I na wstępie muszę się zgodzić z opinią wydaną na BMG, ponieważ to nie jest najlepszy album doom metalowy tego roku, nie jest to najlepszy album Candlemass, a gdyby spojrzeć na ich katalog znajdował by się raczej bliżej końca niż początku. Jest to jednak najlepszy album Candlemass w perspektywie 7 lat zawieszenia działalności i 35 odwieszenia mikrofonu na kołek przez Johana Lanquista. Tak, Lanquist ostatni raz śpiewał na debiucie grupy. Chciało by się napisać o "powrocie klasycznego składu", jednak to jedynie reboot na stanowisku wokalisty, a szkoda. Co więc proponuje Candlemass a.d. 2019? Klasyczne brzmienie przeplecione z elementami innych gatunków, trochę improwizacji i zaskakujących kierunków. Ale po kolei.
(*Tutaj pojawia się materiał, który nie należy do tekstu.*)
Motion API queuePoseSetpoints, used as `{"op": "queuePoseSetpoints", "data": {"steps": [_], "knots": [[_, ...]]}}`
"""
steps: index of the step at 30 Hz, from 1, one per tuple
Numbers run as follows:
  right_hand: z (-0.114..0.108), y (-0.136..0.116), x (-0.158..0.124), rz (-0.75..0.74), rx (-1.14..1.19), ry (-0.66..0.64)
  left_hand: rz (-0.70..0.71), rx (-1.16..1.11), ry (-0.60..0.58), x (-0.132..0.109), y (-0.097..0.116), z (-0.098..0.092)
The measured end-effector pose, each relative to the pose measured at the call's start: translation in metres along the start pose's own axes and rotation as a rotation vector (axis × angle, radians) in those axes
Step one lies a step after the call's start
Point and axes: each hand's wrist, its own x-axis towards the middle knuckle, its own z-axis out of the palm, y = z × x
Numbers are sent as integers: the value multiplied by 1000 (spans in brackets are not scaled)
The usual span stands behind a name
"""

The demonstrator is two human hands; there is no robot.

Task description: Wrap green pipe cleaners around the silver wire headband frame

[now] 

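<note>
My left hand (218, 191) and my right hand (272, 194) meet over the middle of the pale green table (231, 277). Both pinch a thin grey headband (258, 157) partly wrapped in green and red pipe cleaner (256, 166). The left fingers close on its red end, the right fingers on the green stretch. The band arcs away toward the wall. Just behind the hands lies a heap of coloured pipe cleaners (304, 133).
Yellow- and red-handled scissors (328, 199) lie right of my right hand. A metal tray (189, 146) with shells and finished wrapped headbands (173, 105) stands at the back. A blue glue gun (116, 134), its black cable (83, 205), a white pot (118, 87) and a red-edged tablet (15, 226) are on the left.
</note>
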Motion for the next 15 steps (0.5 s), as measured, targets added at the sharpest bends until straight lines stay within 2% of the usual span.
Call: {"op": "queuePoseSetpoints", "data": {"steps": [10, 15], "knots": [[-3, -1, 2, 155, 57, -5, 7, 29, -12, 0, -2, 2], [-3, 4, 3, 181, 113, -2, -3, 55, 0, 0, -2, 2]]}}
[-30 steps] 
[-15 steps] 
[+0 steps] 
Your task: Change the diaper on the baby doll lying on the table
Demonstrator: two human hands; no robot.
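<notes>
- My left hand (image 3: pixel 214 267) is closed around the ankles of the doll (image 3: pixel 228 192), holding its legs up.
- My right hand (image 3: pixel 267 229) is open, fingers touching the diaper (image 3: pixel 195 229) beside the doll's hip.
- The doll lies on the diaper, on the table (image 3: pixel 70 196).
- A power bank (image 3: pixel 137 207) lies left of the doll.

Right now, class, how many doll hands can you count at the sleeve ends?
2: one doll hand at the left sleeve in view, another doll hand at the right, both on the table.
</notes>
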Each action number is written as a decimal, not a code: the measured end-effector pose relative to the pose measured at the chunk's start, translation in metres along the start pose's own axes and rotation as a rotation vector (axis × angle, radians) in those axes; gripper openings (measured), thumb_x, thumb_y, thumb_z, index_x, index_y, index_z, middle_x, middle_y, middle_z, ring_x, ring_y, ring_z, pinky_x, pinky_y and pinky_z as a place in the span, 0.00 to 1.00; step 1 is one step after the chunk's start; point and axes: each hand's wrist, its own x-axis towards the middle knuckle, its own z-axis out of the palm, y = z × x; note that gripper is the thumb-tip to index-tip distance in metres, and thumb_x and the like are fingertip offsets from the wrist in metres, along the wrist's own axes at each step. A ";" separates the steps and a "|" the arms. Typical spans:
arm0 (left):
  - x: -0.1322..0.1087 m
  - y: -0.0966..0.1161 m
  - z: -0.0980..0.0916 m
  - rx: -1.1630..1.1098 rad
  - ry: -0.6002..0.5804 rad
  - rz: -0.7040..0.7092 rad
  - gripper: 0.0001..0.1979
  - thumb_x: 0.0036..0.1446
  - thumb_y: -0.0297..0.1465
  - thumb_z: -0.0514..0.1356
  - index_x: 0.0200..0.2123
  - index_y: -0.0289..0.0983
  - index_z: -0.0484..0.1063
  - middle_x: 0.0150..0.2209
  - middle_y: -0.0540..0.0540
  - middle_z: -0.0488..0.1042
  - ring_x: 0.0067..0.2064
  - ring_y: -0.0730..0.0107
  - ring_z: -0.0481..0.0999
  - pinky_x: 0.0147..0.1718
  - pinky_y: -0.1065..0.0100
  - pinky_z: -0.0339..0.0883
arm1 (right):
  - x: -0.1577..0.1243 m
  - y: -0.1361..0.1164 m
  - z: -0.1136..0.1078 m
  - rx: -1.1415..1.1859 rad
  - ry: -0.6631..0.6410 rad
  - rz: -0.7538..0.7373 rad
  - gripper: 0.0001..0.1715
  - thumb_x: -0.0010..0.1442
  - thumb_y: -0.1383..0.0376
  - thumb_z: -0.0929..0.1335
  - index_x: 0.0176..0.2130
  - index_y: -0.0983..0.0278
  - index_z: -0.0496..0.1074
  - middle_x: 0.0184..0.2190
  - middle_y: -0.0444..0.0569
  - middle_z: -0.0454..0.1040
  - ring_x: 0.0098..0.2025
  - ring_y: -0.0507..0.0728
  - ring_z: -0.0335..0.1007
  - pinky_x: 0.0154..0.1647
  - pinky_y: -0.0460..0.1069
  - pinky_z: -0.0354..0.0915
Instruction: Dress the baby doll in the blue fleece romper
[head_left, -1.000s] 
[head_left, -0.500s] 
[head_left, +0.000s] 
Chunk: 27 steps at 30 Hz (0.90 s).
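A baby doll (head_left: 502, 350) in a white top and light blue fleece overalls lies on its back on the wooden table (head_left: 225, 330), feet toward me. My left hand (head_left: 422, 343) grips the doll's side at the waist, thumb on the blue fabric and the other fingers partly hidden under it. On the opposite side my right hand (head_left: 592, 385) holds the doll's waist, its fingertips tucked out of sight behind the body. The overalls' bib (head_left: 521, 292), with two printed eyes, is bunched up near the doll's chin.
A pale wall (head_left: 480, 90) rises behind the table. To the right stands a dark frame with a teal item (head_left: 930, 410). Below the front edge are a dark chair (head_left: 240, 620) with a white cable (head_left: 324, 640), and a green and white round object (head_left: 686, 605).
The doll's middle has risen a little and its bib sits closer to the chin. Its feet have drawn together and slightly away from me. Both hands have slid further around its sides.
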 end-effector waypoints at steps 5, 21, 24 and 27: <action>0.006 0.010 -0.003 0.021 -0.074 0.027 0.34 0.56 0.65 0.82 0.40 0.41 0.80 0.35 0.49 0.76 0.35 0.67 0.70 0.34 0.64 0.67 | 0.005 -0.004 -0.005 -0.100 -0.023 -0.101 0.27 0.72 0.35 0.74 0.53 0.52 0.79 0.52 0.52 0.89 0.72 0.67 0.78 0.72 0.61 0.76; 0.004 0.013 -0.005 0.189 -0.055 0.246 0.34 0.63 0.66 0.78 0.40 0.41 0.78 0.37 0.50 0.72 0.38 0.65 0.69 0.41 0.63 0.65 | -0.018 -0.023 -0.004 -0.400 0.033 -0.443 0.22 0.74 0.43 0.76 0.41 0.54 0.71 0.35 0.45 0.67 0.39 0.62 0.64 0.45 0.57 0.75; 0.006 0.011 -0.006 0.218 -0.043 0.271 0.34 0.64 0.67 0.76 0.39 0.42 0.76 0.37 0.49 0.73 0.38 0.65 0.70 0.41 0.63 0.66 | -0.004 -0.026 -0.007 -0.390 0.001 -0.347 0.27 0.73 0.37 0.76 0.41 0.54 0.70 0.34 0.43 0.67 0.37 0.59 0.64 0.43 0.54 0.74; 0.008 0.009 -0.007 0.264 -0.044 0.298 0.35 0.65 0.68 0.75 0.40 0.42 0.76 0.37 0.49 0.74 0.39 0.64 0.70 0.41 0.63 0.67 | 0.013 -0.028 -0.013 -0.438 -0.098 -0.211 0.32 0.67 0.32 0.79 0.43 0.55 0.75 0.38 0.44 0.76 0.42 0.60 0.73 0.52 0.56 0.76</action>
Otwierający "Splendor Demon Majesty" może się podobać. Mocne, ciężkie brzmienie gitar, które wciąż jest dla mnie niepowtarzalne i pierwsze wersety wyśpiewane przez Johana, które, cholerka, brzmią naprawdę dobrze. Najważniejsze, że odpalając krążek na dzień dobry wiem, z jakim zespołem mam do czynienia i nie uderzają mnie w uszy zbyt mocne chęci wybicia się na współczesnych trendach. Powolny, walcowaty riff, demolująca perkusja - jest doskonale. Opus magnum tego krążka pozostaje "Astrolus - The Great Octopus" z gościnnym występem samego Tony'ego Iommi'ego (!), stanowiący prawdziwą eksplozję termonuklearną pod względem zawartości najlepszych elementów stylu grupy. "Death's Wheel" wzbudza u mnie mieszane uczucia, z jednej strony mam mocne skojarzenia z ostatnim krążkiem Ghost, gdzie próba obrony tego pop rocka przez trve metalowców woła o pomstę do Lucyfera, z drugiej natomiast u Candlemass to brzmienie pozwala na chwilę oddechu. Niestety, nie wszystkie elementy zdają się zazębiać w podobny sposób. "Bridge Of Blind" to najmniej doom metalowy kawałek tego krążka, wręcz inspirowany power metalem, co zdecydowanie wybija z immersji budowanej wcześniej. Ciężko również słucha się "Black Trinity" z żenującym momentami tekstem. Jednak same utwory bronią się instrumentalnie. Największym minusem krążka jest jednak poziom tekstów, brzmiących po prostu patetycznie. Doczepić się można również do formy wokalnej Lanquista, który współcześnie odnalazł by się na wydawnictwach wspomnianej wcześniej Avantasii.

Wersja japońska zawiera dodatkowo wszystkie utwory z epki "House Of Doom" z zeszłego roku. Przede wszystkim pierwszą wersję utworu tytułowego, który jest ewidentnie brudniej zmiksowany i przez to bardziej agresywny niż na tegorocznym wydaniu. Sama epka pokazuje, że jednak można zrobić dobry kawałek doom metalowy w wersji akustycznej, magia zespołu nadal jest silna a walec dalej miażdży. 

Cóż, każde kolejne przesłuchanie stanowiło dodatkowy atut dla tego albumu. Smaczki ukryte w brzmieniu "Under The Ocean" pomimo dość stereotypowych elementów pozwalają mimo wszystko na przyjemność z odsłuchu, a wokal Johana choć tak różny od debiutu, pozostaje elementem świadczącym o wielkości tej grupy. Jeśli ma być to otwarcie nowego rozdziału, to jak najbardziej jestem na tak.